** Problem **
Each record listed below is to be output exactly as written.

** Provided material **
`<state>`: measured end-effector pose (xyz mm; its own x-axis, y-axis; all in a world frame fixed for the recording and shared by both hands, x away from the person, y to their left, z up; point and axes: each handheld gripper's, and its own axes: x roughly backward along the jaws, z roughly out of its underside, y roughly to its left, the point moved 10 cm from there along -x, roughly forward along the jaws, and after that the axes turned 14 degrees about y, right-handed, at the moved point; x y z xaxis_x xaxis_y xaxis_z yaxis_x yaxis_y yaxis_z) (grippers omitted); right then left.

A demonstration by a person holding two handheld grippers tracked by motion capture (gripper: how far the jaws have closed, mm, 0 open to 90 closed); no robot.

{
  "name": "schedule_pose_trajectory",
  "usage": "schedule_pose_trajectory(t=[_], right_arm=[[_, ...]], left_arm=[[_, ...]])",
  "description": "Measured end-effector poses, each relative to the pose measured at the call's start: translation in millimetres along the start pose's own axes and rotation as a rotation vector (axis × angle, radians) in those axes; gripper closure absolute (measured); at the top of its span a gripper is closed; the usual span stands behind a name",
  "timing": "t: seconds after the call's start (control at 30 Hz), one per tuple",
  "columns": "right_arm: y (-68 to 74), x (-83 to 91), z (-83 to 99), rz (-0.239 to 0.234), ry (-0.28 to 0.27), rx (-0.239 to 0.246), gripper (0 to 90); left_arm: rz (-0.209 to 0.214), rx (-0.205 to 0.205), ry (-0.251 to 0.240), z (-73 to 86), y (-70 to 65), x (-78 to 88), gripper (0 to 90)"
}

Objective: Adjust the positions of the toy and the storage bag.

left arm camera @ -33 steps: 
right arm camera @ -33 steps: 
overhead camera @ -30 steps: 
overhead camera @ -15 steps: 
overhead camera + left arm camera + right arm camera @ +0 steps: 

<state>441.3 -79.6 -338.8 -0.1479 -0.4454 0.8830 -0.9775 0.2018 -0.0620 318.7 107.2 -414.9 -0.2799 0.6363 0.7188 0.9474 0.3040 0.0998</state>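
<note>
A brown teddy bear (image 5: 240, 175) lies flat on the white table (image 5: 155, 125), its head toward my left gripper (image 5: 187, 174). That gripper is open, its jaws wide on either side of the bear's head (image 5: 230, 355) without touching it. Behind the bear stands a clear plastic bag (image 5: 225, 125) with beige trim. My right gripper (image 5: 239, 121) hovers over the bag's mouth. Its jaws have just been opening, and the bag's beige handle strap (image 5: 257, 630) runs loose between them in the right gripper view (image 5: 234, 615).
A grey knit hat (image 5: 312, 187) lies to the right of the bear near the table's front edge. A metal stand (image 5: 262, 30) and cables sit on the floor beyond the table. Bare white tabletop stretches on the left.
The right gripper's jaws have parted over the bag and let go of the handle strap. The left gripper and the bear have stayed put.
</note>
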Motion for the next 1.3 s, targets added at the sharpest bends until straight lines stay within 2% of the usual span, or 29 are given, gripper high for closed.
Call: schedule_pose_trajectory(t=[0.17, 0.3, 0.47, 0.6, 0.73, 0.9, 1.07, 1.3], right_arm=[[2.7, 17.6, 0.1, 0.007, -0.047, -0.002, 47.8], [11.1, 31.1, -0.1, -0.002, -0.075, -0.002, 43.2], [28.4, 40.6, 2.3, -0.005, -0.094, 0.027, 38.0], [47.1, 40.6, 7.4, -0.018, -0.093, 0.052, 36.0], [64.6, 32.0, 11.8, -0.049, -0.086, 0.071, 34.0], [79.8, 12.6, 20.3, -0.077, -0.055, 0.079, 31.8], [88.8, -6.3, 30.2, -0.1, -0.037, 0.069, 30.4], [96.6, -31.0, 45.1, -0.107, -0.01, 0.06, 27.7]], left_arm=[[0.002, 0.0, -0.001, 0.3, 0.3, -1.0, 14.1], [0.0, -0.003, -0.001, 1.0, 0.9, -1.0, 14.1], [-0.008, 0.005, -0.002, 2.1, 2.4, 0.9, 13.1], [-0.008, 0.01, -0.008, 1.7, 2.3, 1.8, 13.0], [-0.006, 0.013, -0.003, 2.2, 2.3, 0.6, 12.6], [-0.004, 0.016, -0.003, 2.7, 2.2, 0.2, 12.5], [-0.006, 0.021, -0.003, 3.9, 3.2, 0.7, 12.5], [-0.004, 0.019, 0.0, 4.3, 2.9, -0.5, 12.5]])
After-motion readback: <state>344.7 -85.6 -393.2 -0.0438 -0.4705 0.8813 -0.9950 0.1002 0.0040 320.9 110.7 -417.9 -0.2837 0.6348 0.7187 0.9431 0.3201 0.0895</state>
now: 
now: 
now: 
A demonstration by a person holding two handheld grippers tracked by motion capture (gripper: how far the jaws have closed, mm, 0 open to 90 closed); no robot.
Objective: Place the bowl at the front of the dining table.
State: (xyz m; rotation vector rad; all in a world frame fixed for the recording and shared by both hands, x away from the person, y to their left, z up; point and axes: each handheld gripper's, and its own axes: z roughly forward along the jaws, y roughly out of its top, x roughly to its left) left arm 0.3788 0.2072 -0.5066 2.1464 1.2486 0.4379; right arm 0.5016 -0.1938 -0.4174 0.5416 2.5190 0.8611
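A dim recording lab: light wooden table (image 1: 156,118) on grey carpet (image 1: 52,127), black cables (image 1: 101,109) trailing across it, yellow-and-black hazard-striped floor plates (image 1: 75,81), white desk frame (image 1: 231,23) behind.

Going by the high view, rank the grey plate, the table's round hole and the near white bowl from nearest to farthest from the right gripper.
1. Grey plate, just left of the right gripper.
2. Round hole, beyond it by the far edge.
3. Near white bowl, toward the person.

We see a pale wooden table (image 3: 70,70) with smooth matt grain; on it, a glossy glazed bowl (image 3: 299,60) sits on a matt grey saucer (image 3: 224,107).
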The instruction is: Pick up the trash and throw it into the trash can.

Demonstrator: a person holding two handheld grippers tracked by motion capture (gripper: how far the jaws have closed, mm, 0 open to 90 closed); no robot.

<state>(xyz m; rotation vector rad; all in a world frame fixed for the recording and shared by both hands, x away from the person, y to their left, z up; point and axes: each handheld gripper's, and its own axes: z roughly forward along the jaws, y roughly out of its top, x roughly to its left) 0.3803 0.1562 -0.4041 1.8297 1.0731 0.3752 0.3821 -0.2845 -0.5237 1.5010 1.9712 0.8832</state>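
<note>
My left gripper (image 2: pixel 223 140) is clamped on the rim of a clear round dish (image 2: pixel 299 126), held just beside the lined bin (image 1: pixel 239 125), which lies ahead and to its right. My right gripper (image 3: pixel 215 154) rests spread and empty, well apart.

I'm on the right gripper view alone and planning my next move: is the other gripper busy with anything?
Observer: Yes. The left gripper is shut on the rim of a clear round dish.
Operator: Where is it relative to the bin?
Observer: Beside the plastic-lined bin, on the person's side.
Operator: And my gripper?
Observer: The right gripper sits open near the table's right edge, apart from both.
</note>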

** Answer **
`<state>`: measured end-effector pose (xyz mm; its own x-axis, y-axis; all in a world frame fixed for the recording and shared by both hands, x away from the person, y to their left, z up; point and axes: each handheld gripper's, and its own axes: x roughly backward along the jaws, z roughly out of its underside, y roughly to its left, the point moved 10 cm from there along -x, roughly forward along the jaws, and after that the axes turned 14 degrees about y, right-handed, at the moved point; x y z xaxis_x xaxis_y xaxis_z yaxis_x yaxis_y yaxis_z) (grippers omitted); right then left.

A demonstration by a person holding two handheld grippers tracked by motion capture (gripper: how far the jaws have closed, mm, 0 open to 90 closed); no robot.

{
  "name": "schedule_pose_trajectory",
  "usage": "schedule_pose_trajectory(t=[_], right_arm=[[_, ...]], left_arm=[[_, ...]])",
  "description": "Measured end-effector poses, each relative to the pose measured at the call's start: translation in millimetres along the start pose's own axes and rotation as a rotation vector (axis × angle, radians) in those axes; gripper closure absolute (measured); at the top of its span a gripper is closed; the usual span stands behind a name",
  "timing": "t: seconds after the call's start (control at 30 Hz), one per tuple",
  "columns": "right_arm: y (-68 to 74), x (-83 to 91), z (-83 to 99), rz (-0.239 to 0.234), ry (-0.28 to 0.27), rx (-0.239 to 0.246), gripper (0 to 90); left_arm: rz (-0.209 to 0.214), rx (-0.205 to 0.205), ry (-0.251 to 0.240), z (-73 to 86), y (-70 to 65), x (-78 to 88), gripper (0 to 90)"
}

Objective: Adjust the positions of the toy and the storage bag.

left arm camera @ -33 steps: 
right arm camera @ -33 steps: 
overhead camera @ -30 steps: 
overhead camera @ -15 steps: 
overhead camera + left arm camera + right arm camera @ +0 steps: 

<state>441.3 -79.6 -338.8 -0.1479 -0.4454 0.8830 -0.9775 0.2018 -0.0620 318.7 107.2 -414.9 -0.2799 0.6363 0.7188 0.9474 0.3040 0.0998</state>
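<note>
A brown teddy bear (image 5: 240, 175) lies flat on the white table (image 5: 155, 125), its head toward my left gripper (image 5: 187, 174). That gripper is open, its jaws wide on either side of the bear's head (image 5: 230, 355) without touching it. Behind the bear stands a clear plastic bag (image 5: 225, 125) with beige trim. My right gripper (image 5: 239, 121) hovers over the bag's mouth. Its jaws have just been opening, and the bag's beige handle strap (image 5: 257, 630) runs loose between them in the right gripper view (image 5: 234, 615).
A grey knit hat (image 5: 312, 187) lies to the right of the bear near the table's front edge. A metal stand (image 5: 262, 30) and cables sit on the floor beyond the table. Bare white tabletop stretches on the left.
The right gripper's jaws have parted over the bag and let go of the handle strap. The left gripper and the bear have stayed put.
</note>
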Motion for the next 1.3 s, targets added at the sharpest bends until straight lines stay within 2% of the usual span, or 29 are given, gripper high for closed.
Call: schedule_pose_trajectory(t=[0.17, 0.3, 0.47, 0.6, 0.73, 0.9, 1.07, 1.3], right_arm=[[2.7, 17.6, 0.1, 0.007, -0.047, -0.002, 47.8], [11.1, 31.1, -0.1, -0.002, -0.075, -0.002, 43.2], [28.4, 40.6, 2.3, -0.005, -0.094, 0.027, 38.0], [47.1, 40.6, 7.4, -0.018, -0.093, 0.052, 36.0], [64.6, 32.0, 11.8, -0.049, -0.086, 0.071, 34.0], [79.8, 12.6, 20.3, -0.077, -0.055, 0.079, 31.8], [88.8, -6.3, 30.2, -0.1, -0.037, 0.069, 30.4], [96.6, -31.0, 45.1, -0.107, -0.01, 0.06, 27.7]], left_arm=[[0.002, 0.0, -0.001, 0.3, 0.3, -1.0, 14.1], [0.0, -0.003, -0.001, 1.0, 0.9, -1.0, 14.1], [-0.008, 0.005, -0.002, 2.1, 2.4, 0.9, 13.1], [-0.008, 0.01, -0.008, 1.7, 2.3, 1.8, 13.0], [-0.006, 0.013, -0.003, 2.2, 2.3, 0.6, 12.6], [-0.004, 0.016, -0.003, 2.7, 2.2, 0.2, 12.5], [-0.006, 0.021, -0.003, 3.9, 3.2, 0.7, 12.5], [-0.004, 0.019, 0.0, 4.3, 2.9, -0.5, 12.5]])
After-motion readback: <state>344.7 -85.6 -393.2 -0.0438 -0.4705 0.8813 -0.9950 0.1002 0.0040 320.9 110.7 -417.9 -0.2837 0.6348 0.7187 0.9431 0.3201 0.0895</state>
now: 
now: 
now: 
A demonstration by a person holding two handheld grippers tracked by motion capture (gripper: how far the jaws have closed, mm, 0 open to 90 closed); no robot.
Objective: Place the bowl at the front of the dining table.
State: (xyz m; rotation vector rad; all in a world frame fixed for the recording and shared by both hands, x away from the person, y to their left, z up; point and axes: each handheld gripper's, and its own axes: z roughly forward along the jaws, y roughly out of its top, x roughly to its left) left arm 0.3788 0.2072 -0.5066 2.1464 1.2486 0.4379; right arm 0.5016 -0.1938 -0.4174 0.5416 2.5190 0.8611
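A dim recording lab: light wooden table (image 1: 156,118) on grey carpet (image 1: 52,127), black cables (image 1: 101,109) trailing across it, yellow-and-black hazard-striped floor plates (image 1: 75,81), white desk frame (image 1: 231,23) behind.

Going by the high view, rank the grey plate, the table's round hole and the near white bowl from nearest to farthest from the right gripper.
1. Grey plate, just left of the right gripper.
2. Round hole, beyond it by the far edge.
3. Near white bowl, toward the person.

We see a pale wooden table (image 3: 70,70) with smooth matt grain; on it, a glossy glazed bowl (image 3: 299,60) sits on a matt grey saucer (image 3: 224,107).
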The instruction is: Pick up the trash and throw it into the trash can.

Demonstrator: a person holding two handheld grippers tracked by motion capture (gripper: how far the jaws have closed, mm, 0 open to 90 closed); no robot.

<state>(xyz m; rotation vector rad; all in a world frame fixed for the recording and shared by both hands, x away from the person, y to their left, z up; point and axes: each handheld gripper's, and its own axes: z roughly forward along the jaws, y roughly out of its top, x roughly to its left) 0.3803 0.1562 -0.4041 1.8297 1.0731 0.3752 0.3821 -0.2845 -0.5237 1.5010 1.9712 0.8832</state>
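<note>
My left gripper (image 2: pixel 223 140) is clamped on the rim of a clear round dish (image 2: pixel 299 126), held just beside the lined bin (image 1: pixel 239 125), which lies ahead and to its right. My right gripper (image 3: pixel 215 154) rests spread and empty, well apart.

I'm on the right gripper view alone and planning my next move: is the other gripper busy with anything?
Observer: Yes. The left gripper is shut on the rim of a clear round dish.
Operator: Where is it relative to the bin?
Observer: Beside the plastic-lined bin, on the person's side.
Operator: And my gripper?
Observer: The right gripper sits open near the table's right edge, apart from both.
</note>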

Nothing remains open in this exercise.